Thursday, April 25, 2013

Could the AP Twitter hack have been prevented?

Twitter hacks can cause a lot of damage. It is news of this week that the Associated Press Twitter account got compromised, and sent a tweet announcing that the White House had been hit by a terrorist attack, and that President Obama was injured. The dynamics of the hack are not clear yet, even though some sources claim that the AP people might have been victim of a spearphishing attack.



What is sure is that the hack had a huge, unprecedented effect on the stock market. Right after the malicious tweet was sent, the New York stock exchange suddenly fell more than 150 points. The market recovered short afterwards (after it was clear that the announcement was a hoax), but somebody could definitely have made a lot of money from this event.
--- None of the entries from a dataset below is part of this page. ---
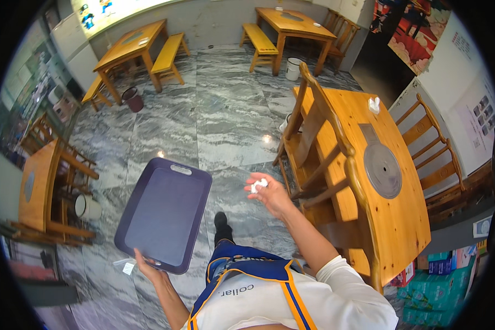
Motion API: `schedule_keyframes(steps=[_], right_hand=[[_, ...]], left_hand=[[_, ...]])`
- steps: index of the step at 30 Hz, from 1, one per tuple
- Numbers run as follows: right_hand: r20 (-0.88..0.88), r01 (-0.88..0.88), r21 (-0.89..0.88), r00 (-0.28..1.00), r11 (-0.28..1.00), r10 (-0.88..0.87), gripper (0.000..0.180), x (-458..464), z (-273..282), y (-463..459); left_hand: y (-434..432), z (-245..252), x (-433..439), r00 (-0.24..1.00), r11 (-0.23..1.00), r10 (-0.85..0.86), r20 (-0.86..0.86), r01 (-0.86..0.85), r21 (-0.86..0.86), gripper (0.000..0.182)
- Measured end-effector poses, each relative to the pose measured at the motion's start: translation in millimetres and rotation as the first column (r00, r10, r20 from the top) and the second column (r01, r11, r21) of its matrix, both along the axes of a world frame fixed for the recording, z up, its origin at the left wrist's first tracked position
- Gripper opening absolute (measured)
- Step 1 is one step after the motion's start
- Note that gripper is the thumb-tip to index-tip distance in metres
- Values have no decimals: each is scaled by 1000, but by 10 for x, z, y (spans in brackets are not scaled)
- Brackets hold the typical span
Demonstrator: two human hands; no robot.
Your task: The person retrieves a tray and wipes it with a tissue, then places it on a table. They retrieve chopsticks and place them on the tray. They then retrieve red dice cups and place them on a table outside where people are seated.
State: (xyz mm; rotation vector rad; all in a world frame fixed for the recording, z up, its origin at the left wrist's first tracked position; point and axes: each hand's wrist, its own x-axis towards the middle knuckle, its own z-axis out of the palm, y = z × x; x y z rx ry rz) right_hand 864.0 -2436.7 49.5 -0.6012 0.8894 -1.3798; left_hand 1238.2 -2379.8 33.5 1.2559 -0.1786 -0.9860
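Observation:
My left hand grips the near short edge of a dark purple-grey plastic tray, by its handle slot. The tray's upper face shows nothing on it, and part of my hand is hidden under the rim. A small white tag or piece of paper shows beside that hand. In my right hand is a crumpled white wad, which looks like tissue, held in the curled fingers above the marble-patterned floor. I wear a blue apron with orange edging.
At the right is a wooden table with a round metal plate, crumpled white tissue and wooden chairs. Farther off stand tables with yellow benches. Waste bins stand on the floor. Teal boxes are stacked at lower right.

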Motion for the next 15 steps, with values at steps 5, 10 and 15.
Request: schedule_keyframes(steps=[5, 10, 15], right_hand=[[-259, 253, 20, 936, 967, -239, 16, -579, 624, -1407], [-495, 510, -156, 701, 846, -514, 25, -1617, 1397, -2258], [-565, 585, -234, 567, 776, -599, 37, -2600, 1688, -2937]], left_hand=[[-1842, 62, -90, 998, 998, -63, 18, 63, 19, 29], [-3487, 132, -350, 982, 977, -186, 37, 181, 116, 48], [-4682, 167, -1093, 949, 949, -314, 17, 314, 12, 52]])
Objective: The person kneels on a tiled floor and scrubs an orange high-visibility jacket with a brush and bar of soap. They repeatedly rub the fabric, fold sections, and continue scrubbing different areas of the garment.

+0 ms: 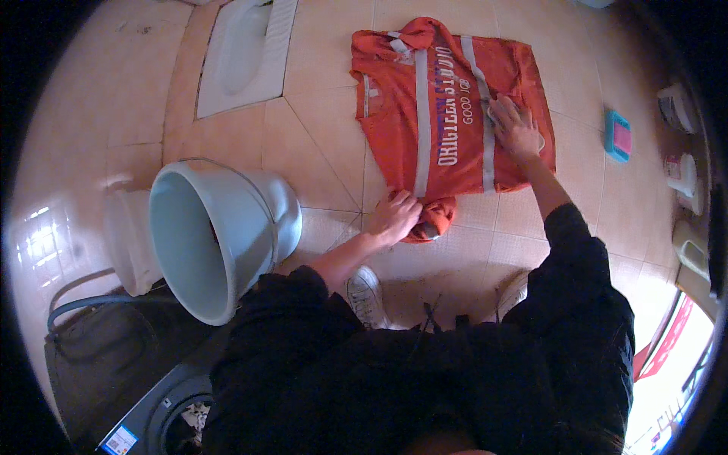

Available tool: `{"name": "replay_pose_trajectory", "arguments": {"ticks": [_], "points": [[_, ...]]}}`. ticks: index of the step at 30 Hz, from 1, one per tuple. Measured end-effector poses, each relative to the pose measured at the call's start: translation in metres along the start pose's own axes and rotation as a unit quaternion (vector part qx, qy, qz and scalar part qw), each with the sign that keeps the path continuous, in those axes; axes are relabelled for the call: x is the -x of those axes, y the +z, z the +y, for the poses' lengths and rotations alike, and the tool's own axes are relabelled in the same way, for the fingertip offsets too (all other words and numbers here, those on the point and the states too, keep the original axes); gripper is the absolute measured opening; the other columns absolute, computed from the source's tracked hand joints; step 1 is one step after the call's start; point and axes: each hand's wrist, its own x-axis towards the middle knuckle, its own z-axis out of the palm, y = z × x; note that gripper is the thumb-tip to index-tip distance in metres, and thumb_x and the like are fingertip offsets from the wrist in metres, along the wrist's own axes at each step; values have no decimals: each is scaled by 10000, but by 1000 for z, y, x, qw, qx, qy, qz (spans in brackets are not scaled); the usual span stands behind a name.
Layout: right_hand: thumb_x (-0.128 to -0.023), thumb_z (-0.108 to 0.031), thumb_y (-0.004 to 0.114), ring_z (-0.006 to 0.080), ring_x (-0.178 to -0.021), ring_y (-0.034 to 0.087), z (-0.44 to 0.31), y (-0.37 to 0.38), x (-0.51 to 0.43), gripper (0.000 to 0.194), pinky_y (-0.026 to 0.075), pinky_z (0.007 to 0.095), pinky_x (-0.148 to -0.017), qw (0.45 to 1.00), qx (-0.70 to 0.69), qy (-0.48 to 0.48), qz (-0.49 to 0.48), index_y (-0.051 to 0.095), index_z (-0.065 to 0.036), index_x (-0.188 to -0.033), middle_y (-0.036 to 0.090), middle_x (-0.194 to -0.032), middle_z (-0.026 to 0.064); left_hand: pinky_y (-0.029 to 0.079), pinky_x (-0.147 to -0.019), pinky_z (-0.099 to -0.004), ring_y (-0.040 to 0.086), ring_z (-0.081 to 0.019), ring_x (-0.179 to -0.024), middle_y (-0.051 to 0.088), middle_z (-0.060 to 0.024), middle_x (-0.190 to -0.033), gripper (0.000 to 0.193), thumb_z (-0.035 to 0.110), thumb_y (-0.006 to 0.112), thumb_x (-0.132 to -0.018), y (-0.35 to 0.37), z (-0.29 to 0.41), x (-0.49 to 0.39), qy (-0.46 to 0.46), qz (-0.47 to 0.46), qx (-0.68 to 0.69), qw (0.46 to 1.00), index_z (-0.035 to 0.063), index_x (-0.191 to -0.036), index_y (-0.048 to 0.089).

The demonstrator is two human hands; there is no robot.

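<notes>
A wet-looking red T-shirt point(398, 131) with white stripes and printed lettering lies spread on the tiled floor, its collar towards the left and one sleeve bunched near me. My left hand point(398, 217) has its fingers curled on the cloth at that sleeve. Farther right, my right hand point(515, 128) rests on the lower part of the shirt, over a stripe, with its fingers somewhat spread. Something pale and rounded shows at the edges of this hand; what it is, and whether the hand grips it, I cannot tell.
Left stand a light blue bucket point(230, 284) and a whitish container point(128, 239), near a hose point(108, 300) and a front-loading washing machine point(153, 406). A squat toilet point(278, 62) is set in the floor. A blue soap dish with pink soap point(622, 139) and several containers are right.
</notes>
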Motion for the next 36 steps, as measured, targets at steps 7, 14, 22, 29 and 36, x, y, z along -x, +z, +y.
{"name": "replay_pose_trajectory", "arguments": {"ticks": [7,14,22,29,36], "points": [[-757,-170,613,284,-947,557,-21,-7,0,506,482,455,-792,992,-96,-75,42,498,-238,-1245,530,-1213,18,390,-966,-405,495,-313,-1123,558,-153,-1135,701,347,716,-693,19,29,4,-26,184,89,978,-23,-1224,445],[-827,-256,511,314,-883,581,-140,-48,-27,337,470,525,-693,954,-114,-278,12,565,-148,-1142,590,-1054,84,531,-782,-311,614,-191,-954,608,-117,-1084,427,334,682,-755,65,57,1,-67,259,-51,962,46,-1052,580],[-856,-285,487,331,-1045,476,-123,-42,-81,369,426,544,-791,977,-41,-207,-25,510,-92,-1170,467,-1224,109,535,-626,-355,657,-242,-765,660,-101,-935,407,375,706,-715,49,41,-2,-74,229,212,947,94,-1000,631],[-883,-322,473,387,-1192,415,-136,-3,-136,349,414,533,-884,980,18,-193,-45,554,-98,-1136,396,-1352,179,501,-695,-356,652,-270,-782,674,-116,-853,443,450,720,-694,27,6,-7,-173,-23,402,899,87,-943,677],[-858,-258,478,414,-1056,476,-119,-4,-110,413,414,595,-787,954,59,-282,-78,464,-145,-1255,550,-1078,167,513,-626,-367,655,-237,-603,658,-116,-652,545,496,438,-905,24,-15,-47,-235,-176,471,832,45,-739,696]]}}
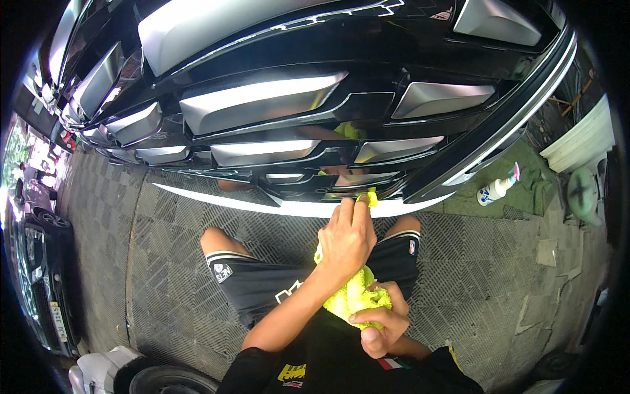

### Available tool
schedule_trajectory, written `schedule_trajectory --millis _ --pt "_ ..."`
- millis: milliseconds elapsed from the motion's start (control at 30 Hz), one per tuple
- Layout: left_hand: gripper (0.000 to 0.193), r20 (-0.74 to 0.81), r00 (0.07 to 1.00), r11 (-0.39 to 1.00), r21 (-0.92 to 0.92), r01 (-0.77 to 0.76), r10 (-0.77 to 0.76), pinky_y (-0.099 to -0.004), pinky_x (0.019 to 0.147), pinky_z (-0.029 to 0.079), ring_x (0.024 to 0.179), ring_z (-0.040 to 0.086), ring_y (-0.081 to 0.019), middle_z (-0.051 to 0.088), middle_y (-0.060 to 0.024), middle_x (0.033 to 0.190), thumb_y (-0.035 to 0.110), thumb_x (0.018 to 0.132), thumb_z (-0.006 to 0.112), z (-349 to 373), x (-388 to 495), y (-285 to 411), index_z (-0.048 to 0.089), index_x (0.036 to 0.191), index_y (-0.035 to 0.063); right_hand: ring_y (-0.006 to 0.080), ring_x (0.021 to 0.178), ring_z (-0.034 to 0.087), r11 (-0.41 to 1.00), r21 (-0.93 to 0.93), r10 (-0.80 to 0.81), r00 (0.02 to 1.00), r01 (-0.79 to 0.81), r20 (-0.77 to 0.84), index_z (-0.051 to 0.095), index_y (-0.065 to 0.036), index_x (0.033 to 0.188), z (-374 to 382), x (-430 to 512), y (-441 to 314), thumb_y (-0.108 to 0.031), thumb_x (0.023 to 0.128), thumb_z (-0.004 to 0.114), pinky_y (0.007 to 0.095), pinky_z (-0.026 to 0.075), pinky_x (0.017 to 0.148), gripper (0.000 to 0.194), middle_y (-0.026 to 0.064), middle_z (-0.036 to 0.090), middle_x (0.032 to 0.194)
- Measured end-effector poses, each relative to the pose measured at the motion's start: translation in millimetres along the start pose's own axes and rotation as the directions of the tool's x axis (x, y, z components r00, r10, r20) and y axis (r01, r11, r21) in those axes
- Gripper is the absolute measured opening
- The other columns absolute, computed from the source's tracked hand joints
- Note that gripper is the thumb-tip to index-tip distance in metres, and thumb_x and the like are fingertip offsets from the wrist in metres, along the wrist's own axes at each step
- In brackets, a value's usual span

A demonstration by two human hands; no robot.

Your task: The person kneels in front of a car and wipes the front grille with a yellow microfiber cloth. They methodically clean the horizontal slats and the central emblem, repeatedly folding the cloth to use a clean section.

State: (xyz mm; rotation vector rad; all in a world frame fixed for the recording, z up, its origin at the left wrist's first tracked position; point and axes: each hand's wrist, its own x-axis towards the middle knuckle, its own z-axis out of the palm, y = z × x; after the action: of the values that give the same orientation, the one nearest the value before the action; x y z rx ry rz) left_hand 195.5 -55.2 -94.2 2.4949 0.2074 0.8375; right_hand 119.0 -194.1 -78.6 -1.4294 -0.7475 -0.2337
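Observation:
A glossy black car grille (364,64) with silver inserts fills the upper view, above a white bumper lip (236,203). My left hand (347,239) reaches up to the lip and the black trim just over it, its fingertips pinching a small yellow-green piece of cloth (373,198). Nearer my body, my right hand (386,320) grips a bunched yellow-green microfiber cloth (354,298). Part of this cloth passes beneath my left wrist. Whether both pieces are one cloth cannot be told.
A white spray bottle (492,192) lies on a green mat (526,187) at right, near a pale curved panel (581,133). Patterned tiles (467,276) cover the floor. A dark car (42,276) stands far left; a tire (170,381) shows at lower left.

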Motion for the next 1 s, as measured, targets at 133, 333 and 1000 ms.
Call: schedule_trajectory --millis 133,333,1000 --pt "0.018 -0.046 0.999 0.999 -0.04 -0.025 0.023 -0.046 0.051 0.053 0.072 0.066 -0.0363 0.056 -0.0148 0.089 0.005 0.091 0.071 8 3 4 0.06 0.105 0.0008 0.0305 0.078 0.071 0.999 -0.043 0.007 1.0 -0.006 0.014 0.082 -0.007 0.092 -3 0 -1 -0.038 0.087 0.067 0.037 0.058 0.07 0.034 0.0284 0.066 0.104" --pt "0.019 -0.084 0.993 0.997 -0.01 -0.081 0.08 -0.0404 0.048 0.055 0.075 0.063 -0.0288 0.052 -0.0122 0.091 0.006 0.089 0.07 22 3 3 0.059 0.105 0.0012 0.032 0.078 0.07 0.998 -0.06 0.021 1.0 -0.021 -0.012 0.082 -0.008 0.09 -4 0 1 -0.039 0.088 0.067 0.0376 0.058 0.07 0.035 0.0287 0.065 0.104" --pt "0.022 0.43 0.827 0.65 0.519 -0.555 0.363 -0.0273 0.049 0.055 0.077 0.061 -0.0181 0.054 -0.0067 0.092 0.016 0.077 0.071 -61 11 -50 0.061 0.093 0.0048 0.0311 0.074 0.071 1.0 -0.008 -0.026 0.989 0.027 0.146 0.082 -0.007 0.092 18 9 -2 -0.037 0.087 0.069 0.0364 0.058 0.068 0.033 0.0278 0.066 0.101"
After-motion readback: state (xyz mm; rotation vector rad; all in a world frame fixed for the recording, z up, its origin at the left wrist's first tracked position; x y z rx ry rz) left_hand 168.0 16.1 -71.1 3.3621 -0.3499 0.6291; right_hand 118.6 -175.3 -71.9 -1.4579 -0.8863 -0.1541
This is the first time that people realize that Tweets can have a large effect on financial institutions. The question that people are asking is: could this compromise have been avoided? The answer is maybe. At the last NDSS Symposium we presented a paper titled "COMPA: Detecting Compromised Accounts on Social Networks." The goal of the paper is to detect, and block, messages that are sent by compromised social network accounts, just like the AP one. Our system leverages a simple observation: people develop habits when using social networks. These habits include connecting to the network at specific times, using certain applications / clients to interact with the network, including links to specific domain in their messages, and so on. When an account gets compromised, the malicious messages that are sent are likely to show differences from this behavior. We developed a system, called COMPA, that learns the typical behavior of users on social networks, and raises an anomaly if a user sends a message that does not comply with the learned behavior.

We ran COMPA on the offending Tweet sent by the AP account. More precisely, we learned the historical behavior of the account, and we checked the malicious tweet against it. COMPA detected the tweet as anomalous. In particular, the tweet was sent from the web, while the AP operators typically use the SocialFlow app. In addition, the tweet does not include a URL, which is something that pretty much every news tweet contains. This is not a surprise to us. When the Fox News Politics account got hacked in 2011, COMPA was able to detect the offending tweet as anomalous too.

We think that the type of behavioral modelling that we ran in COMPA is the way in which social networks should implement their detection of compromised accounts algorithms, and we hope to see this type of techniques deployed in the wild in a near future.